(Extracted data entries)
┄┄┄┄┄┄┄┄┄┄┄┄┄┄┄┄┄┄┄┄

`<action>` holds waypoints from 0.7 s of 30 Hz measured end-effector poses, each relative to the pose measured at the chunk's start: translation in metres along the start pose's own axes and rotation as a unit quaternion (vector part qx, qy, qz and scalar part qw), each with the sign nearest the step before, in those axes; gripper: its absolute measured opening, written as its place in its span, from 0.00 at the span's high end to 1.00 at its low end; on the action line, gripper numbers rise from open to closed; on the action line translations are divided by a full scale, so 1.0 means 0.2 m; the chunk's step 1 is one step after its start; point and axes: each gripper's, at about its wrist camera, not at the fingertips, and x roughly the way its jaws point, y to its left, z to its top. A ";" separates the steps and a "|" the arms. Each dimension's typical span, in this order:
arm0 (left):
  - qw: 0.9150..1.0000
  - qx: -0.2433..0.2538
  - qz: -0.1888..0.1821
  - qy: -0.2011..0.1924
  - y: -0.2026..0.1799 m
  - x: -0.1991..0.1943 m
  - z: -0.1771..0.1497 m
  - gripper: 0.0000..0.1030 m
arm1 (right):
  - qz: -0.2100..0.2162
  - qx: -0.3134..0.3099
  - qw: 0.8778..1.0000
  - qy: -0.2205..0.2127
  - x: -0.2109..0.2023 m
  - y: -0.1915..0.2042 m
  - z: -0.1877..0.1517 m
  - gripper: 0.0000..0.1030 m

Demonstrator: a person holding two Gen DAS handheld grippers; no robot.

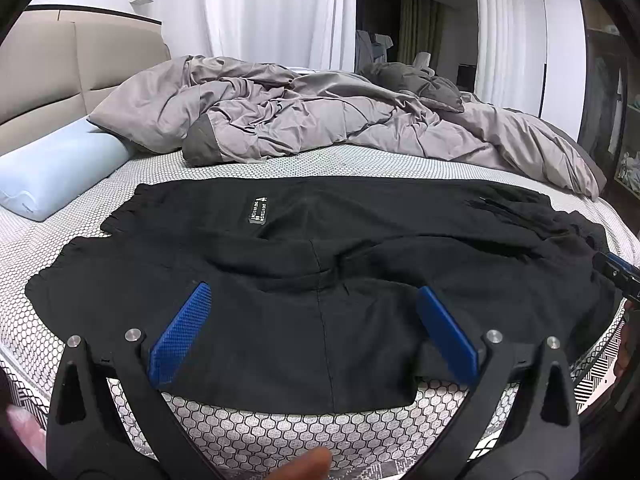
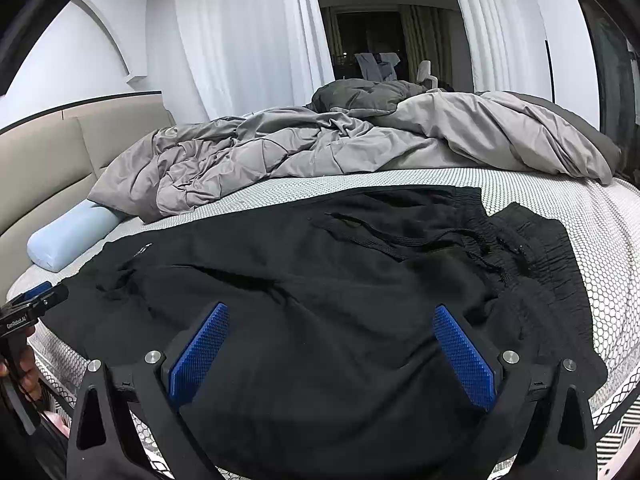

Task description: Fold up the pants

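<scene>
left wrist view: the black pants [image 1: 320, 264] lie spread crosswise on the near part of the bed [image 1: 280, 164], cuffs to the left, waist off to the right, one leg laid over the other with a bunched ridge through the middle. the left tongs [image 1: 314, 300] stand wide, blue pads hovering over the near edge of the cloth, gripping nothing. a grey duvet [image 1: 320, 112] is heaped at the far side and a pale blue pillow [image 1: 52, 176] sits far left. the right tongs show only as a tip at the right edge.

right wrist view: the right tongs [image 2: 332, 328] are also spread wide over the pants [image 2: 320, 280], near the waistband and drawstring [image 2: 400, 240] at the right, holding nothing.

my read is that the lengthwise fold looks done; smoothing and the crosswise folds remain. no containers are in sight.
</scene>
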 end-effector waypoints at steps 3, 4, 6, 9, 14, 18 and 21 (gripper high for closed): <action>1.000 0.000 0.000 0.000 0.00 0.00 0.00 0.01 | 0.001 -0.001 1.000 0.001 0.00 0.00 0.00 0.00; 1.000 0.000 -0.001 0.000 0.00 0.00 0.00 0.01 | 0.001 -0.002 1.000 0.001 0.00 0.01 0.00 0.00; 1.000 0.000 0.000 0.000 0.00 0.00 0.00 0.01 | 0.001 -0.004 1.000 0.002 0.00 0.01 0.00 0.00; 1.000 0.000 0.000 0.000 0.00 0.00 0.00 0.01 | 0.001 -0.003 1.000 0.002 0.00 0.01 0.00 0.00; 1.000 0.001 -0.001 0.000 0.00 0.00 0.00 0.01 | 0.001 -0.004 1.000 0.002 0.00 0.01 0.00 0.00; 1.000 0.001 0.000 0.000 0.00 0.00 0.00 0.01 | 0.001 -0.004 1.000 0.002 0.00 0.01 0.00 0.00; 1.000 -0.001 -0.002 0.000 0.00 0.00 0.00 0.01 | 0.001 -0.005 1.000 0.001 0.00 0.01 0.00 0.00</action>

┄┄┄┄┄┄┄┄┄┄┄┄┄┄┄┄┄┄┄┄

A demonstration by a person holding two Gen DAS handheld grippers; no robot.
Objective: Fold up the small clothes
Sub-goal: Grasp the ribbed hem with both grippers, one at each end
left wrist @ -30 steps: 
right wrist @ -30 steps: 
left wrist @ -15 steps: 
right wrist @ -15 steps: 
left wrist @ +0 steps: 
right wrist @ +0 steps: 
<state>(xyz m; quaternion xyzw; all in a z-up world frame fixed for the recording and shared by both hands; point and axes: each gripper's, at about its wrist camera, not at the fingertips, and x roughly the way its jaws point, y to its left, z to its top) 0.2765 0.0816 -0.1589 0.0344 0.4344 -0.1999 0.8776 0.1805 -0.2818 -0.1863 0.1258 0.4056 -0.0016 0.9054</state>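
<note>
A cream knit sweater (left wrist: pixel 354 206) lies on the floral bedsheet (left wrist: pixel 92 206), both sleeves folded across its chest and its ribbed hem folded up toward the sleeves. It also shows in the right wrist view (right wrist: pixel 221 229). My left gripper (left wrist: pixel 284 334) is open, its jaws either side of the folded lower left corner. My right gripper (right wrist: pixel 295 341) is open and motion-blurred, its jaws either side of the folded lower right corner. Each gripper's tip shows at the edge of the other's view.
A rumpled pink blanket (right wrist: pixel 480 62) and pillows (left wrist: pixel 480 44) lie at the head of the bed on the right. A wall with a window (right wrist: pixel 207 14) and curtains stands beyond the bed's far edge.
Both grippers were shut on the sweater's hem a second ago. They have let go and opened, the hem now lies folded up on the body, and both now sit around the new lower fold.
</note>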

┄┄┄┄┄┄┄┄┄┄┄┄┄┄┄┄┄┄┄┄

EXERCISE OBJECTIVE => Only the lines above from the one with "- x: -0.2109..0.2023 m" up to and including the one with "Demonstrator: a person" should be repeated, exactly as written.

EXPECTED ANSWER =>
  - x: -0.2109..0.2023 m
  - y: -0.1915..0.2042 m
  - z: -0.1877..0.1517 m
  - gripper: 0.0000..0.1030 m

Demonstrator: a person holding two Gen DAS handheld grippers; no robot.

Nothing more remains to be done for this exercise.